# Task requirements
How many lines below contain the word "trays"? Give only the number.

═══ Available data ═══

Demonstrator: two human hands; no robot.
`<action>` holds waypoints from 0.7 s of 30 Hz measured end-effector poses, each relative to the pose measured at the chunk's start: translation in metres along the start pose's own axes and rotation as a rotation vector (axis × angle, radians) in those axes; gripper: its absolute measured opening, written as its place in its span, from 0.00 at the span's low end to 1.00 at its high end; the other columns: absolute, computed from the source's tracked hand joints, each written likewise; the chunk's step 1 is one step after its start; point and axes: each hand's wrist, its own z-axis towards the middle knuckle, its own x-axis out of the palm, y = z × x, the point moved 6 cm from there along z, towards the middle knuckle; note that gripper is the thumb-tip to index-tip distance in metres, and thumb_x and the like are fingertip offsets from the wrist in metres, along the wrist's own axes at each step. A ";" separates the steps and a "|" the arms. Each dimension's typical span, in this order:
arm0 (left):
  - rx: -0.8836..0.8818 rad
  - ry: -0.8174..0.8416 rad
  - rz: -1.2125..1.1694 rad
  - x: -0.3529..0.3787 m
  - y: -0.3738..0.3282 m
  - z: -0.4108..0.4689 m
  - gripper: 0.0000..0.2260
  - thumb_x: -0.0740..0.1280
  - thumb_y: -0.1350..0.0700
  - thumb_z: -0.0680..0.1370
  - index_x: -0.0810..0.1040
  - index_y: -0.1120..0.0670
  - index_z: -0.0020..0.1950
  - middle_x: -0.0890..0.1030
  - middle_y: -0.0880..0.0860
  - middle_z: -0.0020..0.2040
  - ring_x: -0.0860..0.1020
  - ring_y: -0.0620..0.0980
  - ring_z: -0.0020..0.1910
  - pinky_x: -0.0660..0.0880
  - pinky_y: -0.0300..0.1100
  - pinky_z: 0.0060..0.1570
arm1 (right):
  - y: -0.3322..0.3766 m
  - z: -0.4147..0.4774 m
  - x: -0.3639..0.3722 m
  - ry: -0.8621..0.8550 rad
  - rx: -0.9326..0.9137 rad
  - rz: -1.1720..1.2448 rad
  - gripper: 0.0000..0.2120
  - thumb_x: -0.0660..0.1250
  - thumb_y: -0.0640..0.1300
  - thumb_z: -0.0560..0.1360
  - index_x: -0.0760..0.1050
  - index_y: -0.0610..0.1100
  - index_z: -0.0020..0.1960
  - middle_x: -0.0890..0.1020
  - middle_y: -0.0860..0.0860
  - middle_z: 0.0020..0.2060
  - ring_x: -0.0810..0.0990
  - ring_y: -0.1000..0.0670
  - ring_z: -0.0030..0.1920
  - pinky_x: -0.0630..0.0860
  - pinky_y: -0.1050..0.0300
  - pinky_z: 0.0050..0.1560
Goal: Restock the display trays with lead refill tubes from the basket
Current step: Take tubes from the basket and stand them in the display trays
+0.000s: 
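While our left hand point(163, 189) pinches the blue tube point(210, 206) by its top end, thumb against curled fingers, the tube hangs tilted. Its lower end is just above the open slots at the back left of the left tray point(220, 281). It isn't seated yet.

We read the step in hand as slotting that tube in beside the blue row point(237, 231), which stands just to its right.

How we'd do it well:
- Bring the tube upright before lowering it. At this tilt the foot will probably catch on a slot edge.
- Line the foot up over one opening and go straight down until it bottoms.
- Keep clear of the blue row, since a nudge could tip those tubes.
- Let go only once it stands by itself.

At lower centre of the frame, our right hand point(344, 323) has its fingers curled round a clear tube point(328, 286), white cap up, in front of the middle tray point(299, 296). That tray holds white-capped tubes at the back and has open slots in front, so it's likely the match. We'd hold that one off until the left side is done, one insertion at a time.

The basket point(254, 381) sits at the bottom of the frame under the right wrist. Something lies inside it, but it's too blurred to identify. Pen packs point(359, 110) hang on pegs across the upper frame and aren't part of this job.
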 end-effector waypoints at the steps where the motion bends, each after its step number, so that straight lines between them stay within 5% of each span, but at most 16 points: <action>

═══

# Finished task
2